» The data
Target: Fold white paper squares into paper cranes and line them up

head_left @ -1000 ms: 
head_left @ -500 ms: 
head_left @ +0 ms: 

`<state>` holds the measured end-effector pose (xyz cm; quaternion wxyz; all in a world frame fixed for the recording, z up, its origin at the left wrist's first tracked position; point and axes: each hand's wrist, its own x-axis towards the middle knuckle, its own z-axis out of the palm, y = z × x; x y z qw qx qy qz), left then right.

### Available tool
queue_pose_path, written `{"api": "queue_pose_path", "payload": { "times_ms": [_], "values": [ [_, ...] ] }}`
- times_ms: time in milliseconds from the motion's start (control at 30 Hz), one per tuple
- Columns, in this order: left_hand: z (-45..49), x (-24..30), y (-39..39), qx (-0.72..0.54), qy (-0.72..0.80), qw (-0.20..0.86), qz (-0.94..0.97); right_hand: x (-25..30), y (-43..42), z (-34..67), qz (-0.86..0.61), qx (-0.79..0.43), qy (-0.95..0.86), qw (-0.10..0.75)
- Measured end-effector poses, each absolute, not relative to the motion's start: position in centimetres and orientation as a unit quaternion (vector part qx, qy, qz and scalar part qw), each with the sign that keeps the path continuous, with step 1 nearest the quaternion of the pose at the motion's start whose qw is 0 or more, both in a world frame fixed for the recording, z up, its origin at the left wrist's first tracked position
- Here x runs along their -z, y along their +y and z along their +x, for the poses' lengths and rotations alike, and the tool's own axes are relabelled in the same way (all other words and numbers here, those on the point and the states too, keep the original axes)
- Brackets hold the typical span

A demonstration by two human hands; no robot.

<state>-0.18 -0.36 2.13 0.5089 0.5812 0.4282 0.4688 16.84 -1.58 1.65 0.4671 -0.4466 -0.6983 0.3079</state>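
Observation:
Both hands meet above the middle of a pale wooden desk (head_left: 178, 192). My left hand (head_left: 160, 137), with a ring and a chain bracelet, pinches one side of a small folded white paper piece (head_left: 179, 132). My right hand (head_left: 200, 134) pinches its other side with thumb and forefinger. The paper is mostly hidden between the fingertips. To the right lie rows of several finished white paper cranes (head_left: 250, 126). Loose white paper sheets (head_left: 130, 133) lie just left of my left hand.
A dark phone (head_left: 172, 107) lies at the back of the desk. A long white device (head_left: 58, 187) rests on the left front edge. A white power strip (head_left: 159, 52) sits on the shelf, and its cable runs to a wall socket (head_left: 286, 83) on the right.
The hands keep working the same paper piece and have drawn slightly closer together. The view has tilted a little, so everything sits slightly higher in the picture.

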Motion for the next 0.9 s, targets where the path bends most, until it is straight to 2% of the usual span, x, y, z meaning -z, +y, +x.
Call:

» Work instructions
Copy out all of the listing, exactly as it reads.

» Output of the task
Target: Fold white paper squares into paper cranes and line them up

head_left @ -1000 ms: 
head_left @ -500 ms: 
head_left @ +0 ms: 

`<state>` holds the measured end-effector pose (xyz cm; quaternion wxyz; all in a world frame fixed for the recording, z up, its origin at the left wrist's first tracked position; point and axes: each hand's wrist, its own x-axis towards the middle knuckle, its own z-axis out of the palm, y = z × x; x y z qw qx qy qz), left then right.

### Available tool
queue_pose_path, written `{"api": "queue_pose_path", "payload": { "times_ms": [_], "values": [ [_, ...] ] }}`
- times_ms: time in milliseconds from the motion's start (control at 30 Hz), one per tuple
- Columns, in this order: left_hand: z (-45..49), x (-24..30), y (-39..39), qx (-0.72..0.54), qy (-0.72..0.80), qw (-0.20..0.86), qz (-0.94..0.97); right_hand: x (-25..30), y (-43..42), z (-34..67), qz (-0.86..0.61), qx (-0.79..0.43), qy (-0.95..0.86), qw (-0.10..0.75)
- Measured end-effector poses, each absolute, not relative to the motion's start: position in centimetres and orientation as a unit quaternion (vector part qx, qy, qz and scalar part qw), each with the sign that keeps the path continuous, with step 1 nearest the quaternion of the pose at the motion's start whose qw is 0 or more, both in a world frame fixed for the recording, z up, its origin at the left wrist's first tracked position
- Here x runs along their -z, y along their +y and z along their +x, for the poses' lengths and rotations alike, and the tool's own axes are relabelled in the same way (all other words and numbers here, those on the point and the states too, keep the original axes)
- Brackets hold the typical span

A demonstration by two human hands; no robot.

<state>-0.18 -0.36 2.13 0.5089 0.5812 0.4282 0.4688 16.84 -1.58 1.65 0.4671 -0.4466 -0.6983 0.3079</state>
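Observation:
Both hands meet above the middle of a pale wooden desk (head_left: 178, 192). My left hand (head_left: 160, 137), with a ring and a chain bracelet, pinches one side of a small folded white paper piece (head_left: 179, 132). My right hand (head_left: 200, 134) pinches its other side with thumb and forefinger. The paper is mostly hidden between the fingertips. To the right lie rows of several finished white paper cranes (head_left: 250, 126). Loose white paper sheets (head_left: 130, 133) lie just left of my left hand.
A dark phone (head_left: 172, 107) lies at the back of the desk. A long white device (head_left: 58, 187) rests on the left front edge. A white power strip (head_left: 159, 52) sits on the shelf, and its cable runs to a wall socket (head_left: 286, 83) on the right.
The hands keep working the same paper piece and have drawn slightly closer together. The view has tilted a little, so everything sits slightly higher in the picture.
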
Motion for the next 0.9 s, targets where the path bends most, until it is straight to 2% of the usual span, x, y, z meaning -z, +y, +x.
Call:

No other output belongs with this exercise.